The hunter and the hunted
Reviewed by Uttam Sengupta

To the Elephant Graveyard
By Tarquin Hall.
Penguin Books.
Pages 260. Rs 299.

THE title arguably is the least attractive part of this delightful, little paperback. First published in the UK eight years ago, re-published by Penguin Books in India this year, the book provides a racy account of the chase for a rogue elephant in Assam.

Brilliantly written, the book can pass off as fiction, a travelogue or an adventure story. Tarquin Hall, who was a journalist based in New Delhi when he undertook the journey, brings to the tale his singular eye for detail, an engaging sense of humour and his ability to tell a story through arresting conversation.

The average Asian elephant weighs seven tonnes, stands nine feet high, can run 25 miles an hour and has a trunk which is powerful enough to pull a human being’s head right off the shoulder. But the elephant is generally a gentle creature, playful and ever ready to be domesticated and do the man’s bidding.

Indeed, the first chapter begins after quoting Charles Darwin. Man and primates, he wrote, share even complex sentiments like jealousy, suspicion, gratitude and magnanimity. They can also practice deceit and be revengeful. Therefore, when an elephant turns a rogue, there is usually a story behind it. An order is given to destroy this protected animal only after it is conclusively proved that it had killed at least 12 people. Rogues have to be killed or they would kill, say experts.

But how and why do elephants turn into rogues? What intrigued the author even more was why the rogue in this case targeted only men and the inebriated ones at that. Are elephants capable of premeditated murder, he wonders and maintains the suspense till the very end.
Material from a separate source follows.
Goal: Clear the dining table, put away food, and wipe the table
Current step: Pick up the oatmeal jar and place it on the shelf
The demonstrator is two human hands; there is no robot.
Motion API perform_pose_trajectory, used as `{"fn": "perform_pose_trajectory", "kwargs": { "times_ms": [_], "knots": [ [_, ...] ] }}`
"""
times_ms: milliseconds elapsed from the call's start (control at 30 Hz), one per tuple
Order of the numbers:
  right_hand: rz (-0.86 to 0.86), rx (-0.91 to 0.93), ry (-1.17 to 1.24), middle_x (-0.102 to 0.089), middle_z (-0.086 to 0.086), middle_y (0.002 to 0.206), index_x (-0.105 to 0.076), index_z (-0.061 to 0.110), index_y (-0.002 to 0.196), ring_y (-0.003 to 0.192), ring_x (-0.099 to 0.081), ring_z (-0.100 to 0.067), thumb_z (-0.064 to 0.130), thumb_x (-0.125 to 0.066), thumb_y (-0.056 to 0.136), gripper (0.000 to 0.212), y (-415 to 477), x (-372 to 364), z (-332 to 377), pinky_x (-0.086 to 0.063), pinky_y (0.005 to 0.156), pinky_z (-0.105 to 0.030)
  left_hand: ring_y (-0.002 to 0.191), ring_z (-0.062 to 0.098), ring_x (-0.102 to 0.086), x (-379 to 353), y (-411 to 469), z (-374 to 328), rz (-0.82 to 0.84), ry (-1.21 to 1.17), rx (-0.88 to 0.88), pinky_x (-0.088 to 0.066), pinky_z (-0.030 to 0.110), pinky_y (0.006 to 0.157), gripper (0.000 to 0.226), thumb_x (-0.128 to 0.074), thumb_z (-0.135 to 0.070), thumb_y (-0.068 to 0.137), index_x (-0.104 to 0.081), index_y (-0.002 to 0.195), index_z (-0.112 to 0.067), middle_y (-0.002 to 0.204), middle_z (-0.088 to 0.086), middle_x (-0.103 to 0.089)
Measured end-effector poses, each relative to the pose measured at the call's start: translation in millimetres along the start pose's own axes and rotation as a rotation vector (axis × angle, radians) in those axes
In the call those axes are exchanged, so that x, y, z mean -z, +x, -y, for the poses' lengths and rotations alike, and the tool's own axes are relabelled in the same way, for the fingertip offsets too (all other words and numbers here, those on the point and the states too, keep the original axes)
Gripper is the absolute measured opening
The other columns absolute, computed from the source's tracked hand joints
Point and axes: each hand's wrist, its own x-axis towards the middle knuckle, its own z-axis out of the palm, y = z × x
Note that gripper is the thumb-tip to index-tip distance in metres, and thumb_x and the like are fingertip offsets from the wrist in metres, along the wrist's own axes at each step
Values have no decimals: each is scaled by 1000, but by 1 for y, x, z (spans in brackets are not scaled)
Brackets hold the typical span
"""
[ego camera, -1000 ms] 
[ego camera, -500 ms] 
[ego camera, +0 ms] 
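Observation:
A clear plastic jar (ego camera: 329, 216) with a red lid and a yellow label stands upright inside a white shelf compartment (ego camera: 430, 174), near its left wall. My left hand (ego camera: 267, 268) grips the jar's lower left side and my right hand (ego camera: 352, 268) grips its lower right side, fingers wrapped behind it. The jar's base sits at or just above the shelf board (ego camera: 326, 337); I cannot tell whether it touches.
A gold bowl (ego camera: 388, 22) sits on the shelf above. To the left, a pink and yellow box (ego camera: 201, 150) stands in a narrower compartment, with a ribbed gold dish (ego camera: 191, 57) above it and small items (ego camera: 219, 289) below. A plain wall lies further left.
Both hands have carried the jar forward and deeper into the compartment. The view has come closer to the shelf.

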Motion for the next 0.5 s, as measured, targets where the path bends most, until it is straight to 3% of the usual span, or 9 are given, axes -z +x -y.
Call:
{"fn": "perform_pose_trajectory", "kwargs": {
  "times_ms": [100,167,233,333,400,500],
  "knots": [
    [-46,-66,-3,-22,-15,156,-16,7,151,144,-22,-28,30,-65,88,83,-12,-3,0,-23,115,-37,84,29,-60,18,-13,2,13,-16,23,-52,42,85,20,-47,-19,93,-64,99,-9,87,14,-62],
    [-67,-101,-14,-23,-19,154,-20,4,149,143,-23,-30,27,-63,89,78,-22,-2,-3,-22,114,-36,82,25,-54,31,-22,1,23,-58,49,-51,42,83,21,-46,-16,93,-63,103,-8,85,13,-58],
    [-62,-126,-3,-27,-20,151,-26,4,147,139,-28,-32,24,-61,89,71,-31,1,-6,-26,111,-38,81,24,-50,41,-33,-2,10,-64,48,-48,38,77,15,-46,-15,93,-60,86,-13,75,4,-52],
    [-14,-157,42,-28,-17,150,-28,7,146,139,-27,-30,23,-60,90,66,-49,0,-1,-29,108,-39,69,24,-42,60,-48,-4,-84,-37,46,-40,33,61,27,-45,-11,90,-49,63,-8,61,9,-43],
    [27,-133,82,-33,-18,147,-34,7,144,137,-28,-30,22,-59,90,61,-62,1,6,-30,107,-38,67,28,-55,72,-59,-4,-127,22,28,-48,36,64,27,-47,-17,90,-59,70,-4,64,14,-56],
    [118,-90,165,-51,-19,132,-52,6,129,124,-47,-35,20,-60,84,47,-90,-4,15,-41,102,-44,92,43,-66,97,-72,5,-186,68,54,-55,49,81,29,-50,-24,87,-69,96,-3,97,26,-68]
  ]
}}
Indians familiar with the chaos on our streets will be amused to read the description of traffic in Guwahati. A landmower-like engine (auto rickshaws), drivers "overtaking and undertaking" as if "every vehicle was being piloted by a circus clown" would strike a chord with the reader. Even more impressive is the description of how a scared mother-and-daughter duo crosses the street.

The author, who now alternates between London and New Delhi, has conjured up a wealth of unforgettable characters. The paan-chewing driver of the Ambassador, who fancies himself as "Mr Gand Pree, like Tom Crooooz" and is obsessed with vital statistics of film actresses; Churchill, the mahout who believes that elephants are like women but only easier to manage and takes upon himself the task of enlightening the author about the animal, who never forgets, Choudhury, the hunter, who comes face to face with the rogue but does not shoot because he wants to give a last chance to the animal to mend his ways and of course Vipal Ganguly, the AP photographer who boasts of having fifteen thousand friends and who always moves around with a dozen of them—are just some of the characters in this action-filled book.
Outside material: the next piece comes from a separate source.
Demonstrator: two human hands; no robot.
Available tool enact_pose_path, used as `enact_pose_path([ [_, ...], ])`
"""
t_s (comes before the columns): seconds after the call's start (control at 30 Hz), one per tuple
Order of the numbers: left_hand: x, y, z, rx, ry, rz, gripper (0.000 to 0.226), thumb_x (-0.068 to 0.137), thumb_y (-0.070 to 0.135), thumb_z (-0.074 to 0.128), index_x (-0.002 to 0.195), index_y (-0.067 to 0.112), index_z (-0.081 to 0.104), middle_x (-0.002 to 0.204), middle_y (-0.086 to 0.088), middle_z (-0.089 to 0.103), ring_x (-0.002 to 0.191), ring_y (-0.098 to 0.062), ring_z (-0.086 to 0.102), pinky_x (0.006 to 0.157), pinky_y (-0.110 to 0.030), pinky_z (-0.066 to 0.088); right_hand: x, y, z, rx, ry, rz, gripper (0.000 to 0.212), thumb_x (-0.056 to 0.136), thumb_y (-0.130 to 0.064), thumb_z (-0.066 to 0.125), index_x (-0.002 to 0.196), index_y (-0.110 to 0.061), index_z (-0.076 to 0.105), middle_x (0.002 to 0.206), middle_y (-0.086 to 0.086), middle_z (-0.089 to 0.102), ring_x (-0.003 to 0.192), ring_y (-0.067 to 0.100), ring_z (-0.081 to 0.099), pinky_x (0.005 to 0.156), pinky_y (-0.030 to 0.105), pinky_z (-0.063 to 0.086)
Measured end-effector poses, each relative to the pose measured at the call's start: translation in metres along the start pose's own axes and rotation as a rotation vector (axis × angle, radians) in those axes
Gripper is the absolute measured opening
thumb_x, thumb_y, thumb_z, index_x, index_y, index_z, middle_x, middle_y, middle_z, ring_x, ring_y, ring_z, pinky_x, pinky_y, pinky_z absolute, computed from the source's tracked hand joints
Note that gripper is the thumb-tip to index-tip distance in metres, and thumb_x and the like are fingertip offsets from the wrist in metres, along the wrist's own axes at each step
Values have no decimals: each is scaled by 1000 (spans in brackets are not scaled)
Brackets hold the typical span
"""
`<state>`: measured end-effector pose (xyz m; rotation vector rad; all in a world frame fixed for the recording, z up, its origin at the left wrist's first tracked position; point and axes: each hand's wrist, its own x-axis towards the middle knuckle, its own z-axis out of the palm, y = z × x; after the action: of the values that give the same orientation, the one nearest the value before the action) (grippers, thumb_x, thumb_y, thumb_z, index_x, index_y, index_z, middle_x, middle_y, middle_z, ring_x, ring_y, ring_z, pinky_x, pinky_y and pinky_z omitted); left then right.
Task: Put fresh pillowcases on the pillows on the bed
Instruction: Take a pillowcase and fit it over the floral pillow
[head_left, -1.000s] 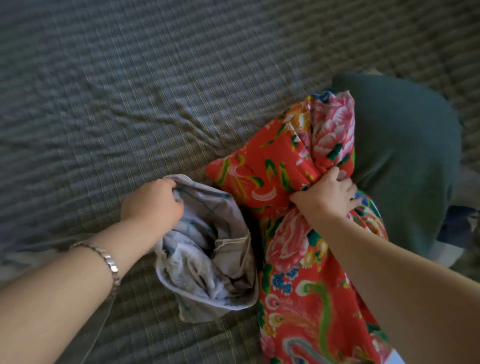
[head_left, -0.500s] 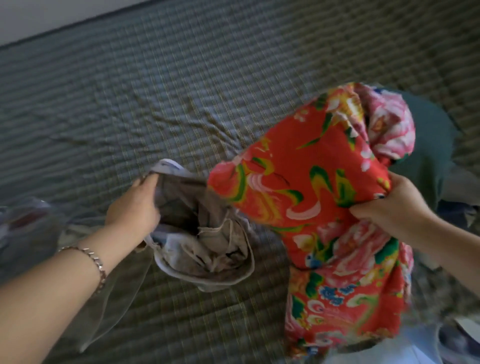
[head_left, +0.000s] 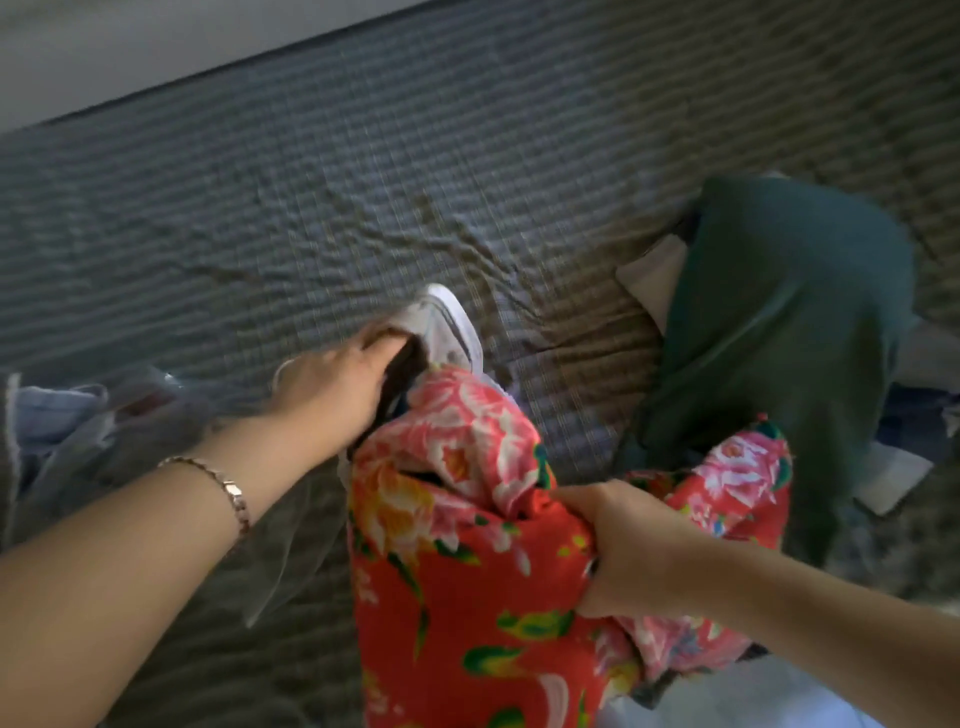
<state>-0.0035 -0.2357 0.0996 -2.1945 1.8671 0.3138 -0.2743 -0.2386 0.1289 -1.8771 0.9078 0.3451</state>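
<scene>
A pillow in red floral fabric (head_left: 457, 582) stands on end in front of me on the bed. My right hand (head_left: 623, 551) grips a bunch of that floral fabric at its right side. My left hand (head_left: 337, 384), with a bracelet on the wrist, holds the rim of a pale grey-white pillowcase (head_left: 447, 327) just beyond the pillow's top. The pillow's upper end sits at the pillowcase's mouth and hides most of it. The frame is motion-blurred.
The bed (head_left: 363, 182) is covered by a grey ribbed sheet. A dark green pillow (head_left: 779, 322) lies at the right with pale cloth under it. Loose light-blue and sheer fabric (head_left: 78, 431) lies at the left. A wall strip (head_left: 104, 47) shows top left.
The floral pillow has swung left, its top now against the pillowcase mouth. My left hand has moved up and right with the pillowcase rim; my right hand has shifted down to the pillow's side.
</scene>
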Motion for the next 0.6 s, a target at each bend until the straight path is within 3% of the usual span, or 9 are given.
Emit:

In a way the title of the book is apt enough. Elephants are becoming extinct in India. Since pre-Independence days when even a desert-state like Rajasthan had its own herds of elephants, 70 per cent of the elephant population is estimated to have disappeared, poached, killed and ill-treated. With very little rain forest left for the animals to live in and their utility to the rich and the affluent having come to an end, elephants have lost their home and they are "disoriented and angry". Skilled mahouts are hard to find and the whole country has turned into the elephant’s graveyard.

Hall writes with empathy and the book contains rich details on the animal and its habits even as the author explores the "myth" that elephants retreat to a graveyard when their time comes. What else would explain why nobody has ever found the carcass of an elephant having died a natural death?